The risk is significant when one considers that sites need to have easy access to the most current information and it needs to be crystal-clear, especially related to the visit schedule, procedures, and dosing. The ability to update this information in one click and ensure that the updates move to downstream systems and documents automatically is critical.

Reduce Audit Findings

According to a 2022 study that analyzed the most common themes in audit findings, most involved missing documentation. In addition to operational challenges with missing information is the risk of providing misinformation to trial sites. It is critical that sites have all the accurate study-related information available at their fingertips. The importance of how medical instruments are calibrated, appropriate timing, and dosing, for instance, all impact the study results.

To prevent the effects of missing information or misinformation, all stakeholders need centralized access to the same data on the same platform at the same time. With eProtocols, all protocol information is digitized and in one place so there’s no more duplicate data entry or the perils of copy and paste. Digitizing and centralizing the protocol helps ensure alignment across all the documentation specific to a clinical trial.

Create a Foundation for AI

AI requires clean, high-quality data in electronic form to train models to identify specific patterns. This scrubbed, electronic data then fuels sophisticated AI algorithms to quickly detect anomalies or trends that inform protocol design much faster and more accurately than humans can alone. AI-based—also known as “smart”—eProtocols can leverage millions of historical datapoints to not only accelerate development of the first protocol draft but also to ensure that the first draft is optimized based on data.

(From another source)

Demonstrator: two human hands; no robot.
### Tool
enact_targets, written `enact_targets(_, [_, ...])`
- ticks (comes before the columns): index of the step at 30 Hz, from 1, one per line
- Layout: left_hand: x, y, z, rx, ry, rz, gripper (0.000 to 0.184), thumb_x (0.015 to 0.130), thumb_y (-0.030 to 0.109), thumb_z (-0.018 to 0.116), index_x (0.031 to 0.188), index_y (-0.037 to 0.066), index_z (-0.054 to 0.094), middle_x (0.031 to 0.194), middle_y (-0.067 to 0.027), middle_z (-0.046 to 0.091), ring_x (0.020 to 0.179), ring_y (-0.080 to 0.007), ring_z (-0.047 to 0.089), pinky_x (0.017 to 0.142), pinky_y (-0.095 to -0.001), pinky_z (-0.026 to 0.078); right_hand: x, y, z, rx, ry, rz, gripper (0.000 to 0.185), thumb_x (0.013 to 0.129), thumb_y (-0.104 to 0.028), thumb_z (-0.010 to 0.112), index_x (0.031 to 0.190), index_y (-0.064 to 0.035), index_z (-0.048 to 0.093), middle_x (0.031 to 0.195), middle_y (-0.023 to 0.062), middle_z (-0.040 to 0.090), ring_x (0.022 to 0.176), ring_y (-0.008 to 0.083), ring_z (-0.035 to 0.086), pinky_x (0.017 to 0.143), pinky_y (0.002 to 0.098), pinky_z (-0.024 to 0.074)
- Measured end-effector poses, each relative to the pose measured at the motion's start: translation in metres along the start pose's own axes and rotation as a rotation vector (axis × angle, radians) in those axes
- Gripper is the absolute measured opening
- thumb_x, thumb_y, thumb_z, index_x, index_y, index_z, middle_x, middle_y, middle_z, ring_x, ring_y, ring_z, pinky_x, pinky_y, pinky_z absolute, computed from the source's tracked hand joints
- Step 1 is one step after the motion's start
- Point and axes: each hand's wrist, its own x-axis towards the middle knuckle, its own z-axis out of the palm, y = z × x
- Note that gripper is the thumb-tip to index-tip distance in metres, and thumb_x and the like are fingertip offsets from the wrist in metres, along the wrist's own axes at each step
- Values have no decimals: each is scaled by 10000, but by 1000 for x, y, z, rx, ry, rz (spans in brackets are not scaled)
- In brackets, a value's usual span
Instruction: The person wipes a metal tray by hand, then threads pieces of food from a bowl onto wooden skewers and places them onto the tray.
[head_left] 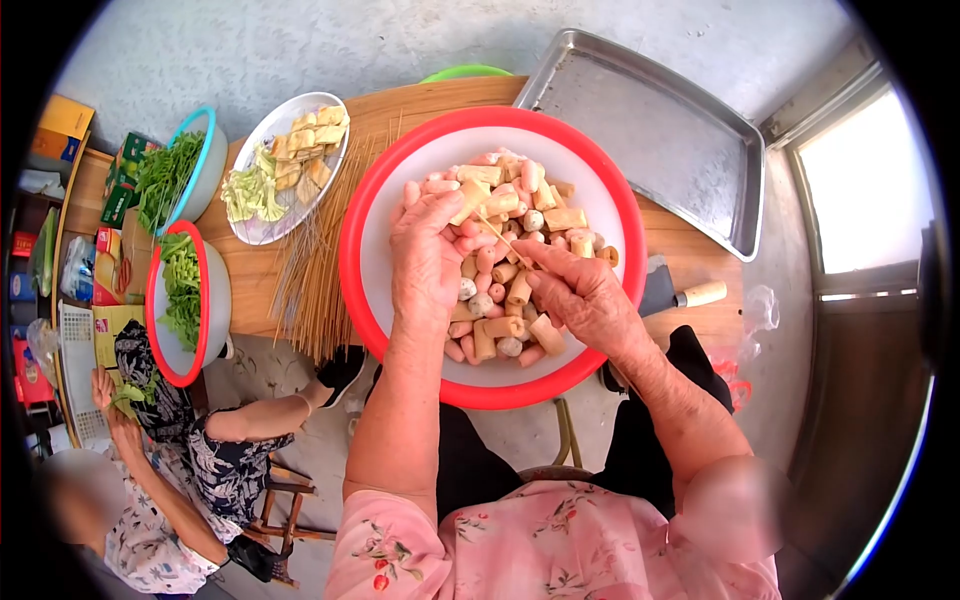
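A wide white basin with a red rim [487, 395] sits in front of me, heaped with pink sausages [484, 260], tan hollow roll pieces [566, 219] and speckled grey balls [480, 306]. Over the heap, my left hand [425, 250] pinches a tan roll piece [469, 201] in its fingertips. My right hand [585, 295] grips a thin bamboo skewer [497, 232] that points up and left to that piece. Whether the tip has gone into it I cannot tell. Many loose skewers [325, 260] lie left of the basin.
A metal tray [650, 130] lies behind right, and a cleaver [690, 295] beside the basin. At left stand an oval plate [262, 232] of sliced food, a blue-rimmed bowl [205, 185] and a red-rimmed bowl [213, 310] of greens. Another person [185, 500] sits at lower left, holding leaves.
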Motion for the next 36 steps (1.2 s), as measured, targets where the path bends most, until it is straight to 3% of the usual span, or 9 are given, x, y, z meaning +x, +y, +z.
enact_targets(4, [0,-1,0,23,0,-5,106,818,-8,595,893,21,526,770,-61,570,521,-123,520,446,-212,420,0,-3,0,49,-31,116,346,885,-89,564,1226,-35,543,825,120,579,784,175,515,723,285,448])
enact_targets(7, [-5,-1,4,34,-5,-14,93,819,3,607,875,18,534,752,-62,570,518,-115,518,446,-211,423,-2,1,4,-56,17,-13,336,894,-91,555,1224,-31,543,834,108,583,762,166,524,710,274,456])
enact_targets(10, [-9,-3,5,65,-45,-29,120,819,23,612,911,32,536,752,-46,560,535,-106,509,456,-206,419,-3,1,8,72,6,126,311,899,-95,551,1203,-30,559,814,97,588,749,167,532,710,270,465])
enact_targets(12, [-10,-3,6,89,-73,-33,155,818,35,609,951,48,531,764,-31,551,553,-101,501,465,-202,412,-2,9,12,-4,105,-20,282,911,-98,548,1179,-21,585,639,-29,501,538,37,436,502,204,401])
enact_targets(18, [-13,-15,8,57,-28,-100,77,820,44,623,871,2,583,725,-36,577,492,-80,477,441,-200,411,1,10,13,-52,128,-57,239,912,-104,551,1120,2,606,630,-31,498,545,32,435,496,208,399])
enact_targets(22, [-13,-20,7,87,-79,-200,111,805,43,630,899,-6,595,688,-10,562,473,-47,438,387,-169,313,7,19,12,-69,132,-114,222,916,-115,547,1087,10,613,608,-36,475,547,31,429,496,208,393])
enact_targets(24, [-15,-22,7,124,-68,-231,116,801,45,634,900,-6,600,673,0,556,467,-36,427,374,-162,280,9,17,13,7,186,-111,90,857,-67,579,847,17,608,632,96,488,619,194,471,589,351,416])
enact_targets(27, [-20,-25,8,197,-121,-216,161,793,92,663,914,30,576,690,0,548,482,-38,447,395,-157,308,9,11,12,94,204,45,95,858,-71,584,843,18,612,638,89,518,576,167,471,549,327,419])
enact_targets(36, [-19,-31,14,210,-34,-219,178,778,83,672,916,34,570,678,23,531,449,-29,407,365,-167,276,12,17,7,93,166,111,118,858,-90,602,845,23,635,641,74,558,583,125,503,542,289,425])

For example, AI can identify and alert the study team on which endpoints in a therapeutic area had successful outcomes and provide insights into the sites and countries that have been successful at recruiting patients. Given that patient recruitment is a major problem in clinical research, optimization of the appropriate country and site strategy will have a significant impact on the speed and success of finding the right patients for the study.

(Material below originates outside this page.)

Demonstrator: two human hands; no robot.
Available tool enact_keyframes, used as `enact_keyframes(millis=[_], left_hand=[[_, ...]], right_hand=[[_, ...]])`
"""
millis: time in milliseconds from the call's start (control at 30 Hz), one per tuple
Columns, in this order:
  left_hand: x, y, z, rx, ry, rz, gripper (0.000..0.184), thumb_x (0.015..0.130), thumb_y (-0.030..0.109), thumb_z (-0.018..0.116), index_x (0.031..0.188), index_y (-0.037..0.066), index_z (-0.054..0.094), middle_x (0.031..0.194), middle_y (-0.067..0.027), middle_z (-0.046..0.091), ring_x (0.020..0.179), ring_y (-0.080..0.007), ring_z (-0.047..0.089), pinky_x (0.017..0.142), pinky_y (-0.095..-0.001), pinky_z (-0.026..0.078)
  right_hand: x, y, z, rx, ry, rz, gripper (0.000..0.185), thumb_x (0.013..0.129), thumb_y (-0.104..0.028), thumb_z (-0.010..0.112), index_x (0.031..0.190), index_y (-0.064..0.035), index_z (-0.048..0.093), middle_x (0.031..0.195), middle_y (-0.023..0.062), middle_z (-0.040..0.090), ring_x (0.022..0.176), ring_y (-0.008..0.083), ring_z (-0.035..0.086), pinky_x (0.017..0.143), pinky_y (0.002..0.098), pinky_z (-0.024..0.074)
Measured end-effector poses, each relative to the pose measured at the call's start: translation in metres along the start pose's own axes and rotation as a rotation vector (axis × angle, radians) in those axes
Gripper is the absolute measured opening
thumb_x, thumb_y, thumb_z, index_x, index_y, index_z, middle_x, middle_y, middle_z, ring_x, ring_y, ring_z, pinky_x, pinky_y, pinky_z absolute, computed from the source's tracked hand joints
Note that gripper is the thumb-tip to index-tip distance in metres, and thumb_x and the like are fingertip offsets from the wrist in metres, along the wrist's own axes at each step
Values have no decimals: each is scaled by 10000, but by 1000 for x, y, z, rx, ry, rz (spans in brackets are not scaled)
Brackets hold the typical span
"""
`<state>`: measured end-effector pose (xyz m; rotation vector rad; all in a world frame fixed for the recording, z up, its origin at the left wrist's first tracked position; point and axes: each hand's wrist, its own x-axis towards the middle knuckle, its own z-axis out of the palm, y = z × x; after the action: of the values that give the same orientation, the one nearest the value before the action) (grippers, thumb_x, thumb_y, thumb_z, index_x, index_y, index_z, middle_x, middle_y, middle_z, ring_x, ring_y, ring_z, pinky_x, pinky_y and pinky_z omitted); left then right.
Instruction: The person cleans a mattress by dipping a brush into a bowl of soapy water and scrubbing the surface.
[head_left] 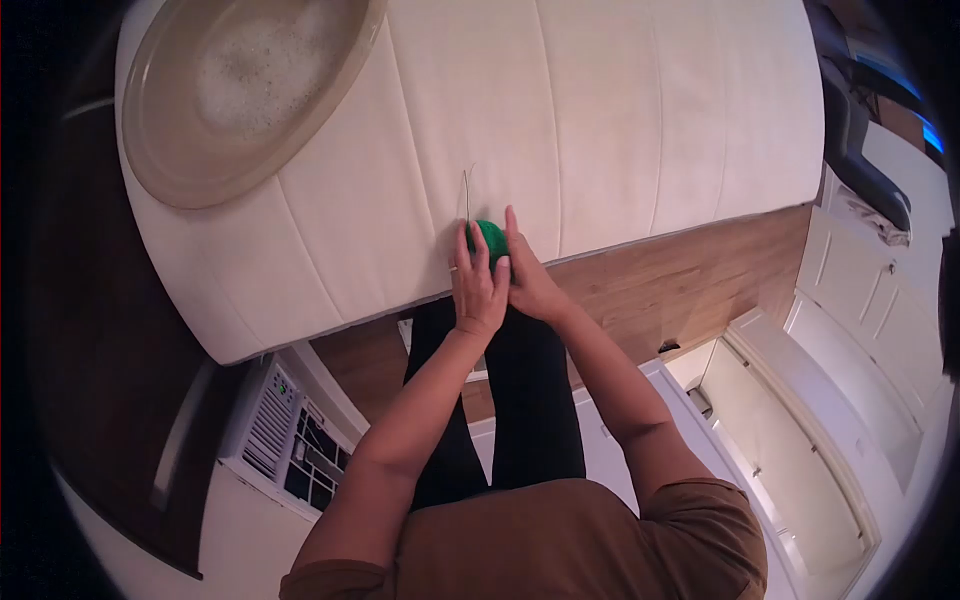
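A small green ball point(488, 240), perhaps yarn or felt, sits between my two hands near the mattress edge. My left hand point(481, 285) curls over its left and near side, with fingers bent against it. My right hand point(530, 278) cups the right side, index finger stretched along it. A thin dark line like a needle or a thread point(467, 195) sticks out beyond the left fingertips, with a fainter curved strand beside it. The ball's underside is hidden by my palms.
The cream quilted mattress point(610, 120) spreads out in front of me. On it at the far left stands a beige oval basin point(160, 150) holding foamy water. An air conditioner point(290, 440) is at lower left, and white cabinets point(860, 290) stand at right.
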<state>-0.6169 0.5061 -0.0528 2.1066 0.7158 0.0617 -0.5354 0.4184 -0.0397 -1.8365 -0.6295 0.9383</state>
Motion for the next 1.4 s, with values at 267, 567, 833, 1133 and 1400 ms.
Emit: enact_keyframes(millis=[267,567,833,1133,1400], left_hand=[[-9,9,43,-14,175,-187,776,794,64,579,1440,-51,166,1394,-277,204,1212,-407,357,1028,-473,297],[71,-4,40,214,405,-37,691,791,7,563,1422,-33,284,1283,-302,371,1159,-447,404,997,-506,318],[288,-34,-43,511,434,289,569,801,100,625,1345,75,463,1091,-191,533,989,-354,504,848,-446,408],[96,-58,1,283,290,11,555,785,5,561,1335,47,502,1098,-203,550,1025,-351,521,906,-432,409],[223,-18,-7,450,460,100,413,793,35,584,1198,112,606,986,-180,565,911,-340,548,743,-456,432]], right_hand=[[-24,-1,-54,-165,-105,12,698,750,105,478,1409,-6,279,1323,263,413,1230,402,425,1037,396,363],[33,56,-136,-614,257,-76,552,739,99,482,1259,-81,528,1330,212,407,1238,384,397,1019,424,384],[76,65,-133,-546,362,-154,536,771,80,476,1290,-52,495,1355,215,390,1276,384,372,1042,427,353],[83,72,-160,-704,284,-244,543,772,2,506,1311,-44,472,1367,204,407,1298,367,365,1097,514,232],[80,75,-161,-657,301,-246,560,765,6,505,1320,-42,451,1374,203,385,1289,366,371,1097,514,230]])
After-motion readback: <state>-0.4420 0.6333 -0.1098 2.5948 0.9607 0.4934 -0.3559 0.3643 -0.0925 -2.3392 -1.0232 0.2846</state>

In addition, AI can analyze large datasets at the macro level to provide input at the therapeutic area/disease state level and utilize algorithms to provide input on actual gaps in the research—for instance, optimizing targets in the body, and the mechanisms of action. This approach has yet to be implemented because it requires a robust information architecture and a standardized digital data flow beginning with the protocol all the way through the execution of the clinical trial. The industry is moving in that direction, but the first step is to ensure that protocol data is stored in an electronic format and aligned to ICH M11 guidelines (as recommended by the FDA). In this way, sponsors can “kill two birds with one stone”: Create the backbone for digital data flow and increase the speed of the submission to the FDA.

There is equal excitement relative to using data to predict disease progression within a virtual control arm. For example, sponsors can use synthetic data to mimic the data typically collected from actual patients receiving placebo treatment to reduce patient and site burden, as well as the cost of a trial.

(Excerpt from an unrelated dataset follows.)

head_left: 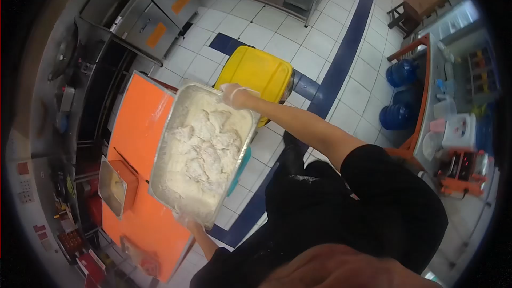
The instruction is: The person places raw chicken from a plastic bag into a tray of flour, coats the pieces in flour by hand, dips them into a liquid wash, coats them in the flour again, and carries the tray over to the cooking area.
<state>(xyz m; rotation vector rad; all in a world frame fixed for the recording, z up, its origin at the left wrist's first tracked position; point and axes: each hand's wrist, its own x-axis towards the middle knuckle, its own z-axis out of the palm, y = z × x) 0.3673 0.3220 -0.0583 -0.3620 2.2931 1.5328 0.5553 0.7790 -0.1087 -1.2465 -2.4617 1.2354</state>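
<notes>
A large metal tray (155, 168) holds several clumped pieces coated in white flour (205, 144), with loose flour around them. It hangs tilted in the view, over the edge of an orange tabletop (136, 114). My right hand (234, 96), in a clear glove, is closed on the tray's upper corner. At the lower corner my left hand (188, 221), also gloved, grips the rim; its fingers are partly hidden by the tray. A smaller metal container (113, 188) with pale contents stands on the orange tabletop, and a clear plastic bag (140, 256) lies near its lower end.
Beyond the tray is a bin with a yellow lid (256, 74). A teal object (239, 170) shows partly beneath the tray. Steel cabinets (154, 24) line the upper left. Blue water jugs (397, 116) stand under a counter at right. The floor (266, 26) is white tile with blue bands.
</notes>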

Someday, AI will be able to optimize study design based on real-life data—i.e., providing recommendations on whether to use a pragmatic design, adaptive approach utilizing on-site visits, remote visits, or a hybrid strategy and quickly identify the smallest number of participants necessary to provide statistically significant safety and efficacy results.

There are many opportunities to utilize AI in clinical research, but the first step is to capture data electronically, ensure it is of high quality, and format it to make it easy to train the machine and build complex algorithms. This is the AI foundation to truly transform and improve operations, gain deeper insights, and create smart protocols.